При знакомстве с текстами конца XVIII столетия, подобранными П. А. Флоренским с целью продемонстрировать эту специфику, и шире – при выстраивании правильного отношения к самодержцу – грубой ошибкой, сродни иконоборческой ереси, станет увлечение человеческим уровнем (будь то Екатерина II или кто-либо другой, к примеру, «образцовый» для православной традиции Константин Великий) этой симфонии власти небесной и ее земных эманаций.
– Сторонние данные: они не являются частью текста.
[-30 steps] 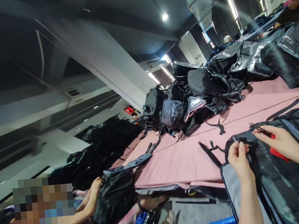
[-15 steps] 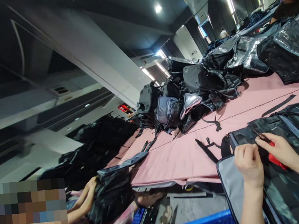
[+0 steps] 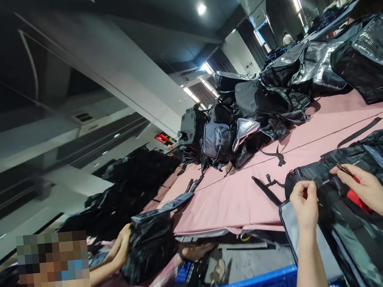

Исключительно человеческая, взятая вне «сана церковного» (что возможно, коль скоро царь есть царь, лишь искусственно и условно), составляющая симфонии, символа царской власти, без остатка определяется здесь требованием, единым и к пастырям, и к пасомым, неизменным для всех призывом – к «смирению и благодарению» (Флоренский 2004: 290, 295; 1916а: 21)[21]. Лишь при таком условии, вспомним текст П. А. Флоренского (с говорящим названием «Эмпирея и эмпирия») кануна учебы в МДА, становится возможным «органически живое единство изображающего (образа. – К. П.) и изображаемого (Первообраза. – К. П.), символизирующего и символизируемого. Эмпирический мир делается прозрачным (будто весь повинуясь иному в «смирении и благодарении». – К. П.), и через прозрачность этого мира становятся видимы пламенность и лучезарный блеск иных миров» (Он же 2018: 111). Только «эмпирия» являет нам «Эмпирею», делает нас к ней причастными. И самодержавие (один из тех «снежных хребтов», чьи вершины уходят в неземную высь) служит единому – «самооткровению Бога», богонисхождению и боговоплощению (Он же 2000б: 462; Переписка… 2001: 130–131).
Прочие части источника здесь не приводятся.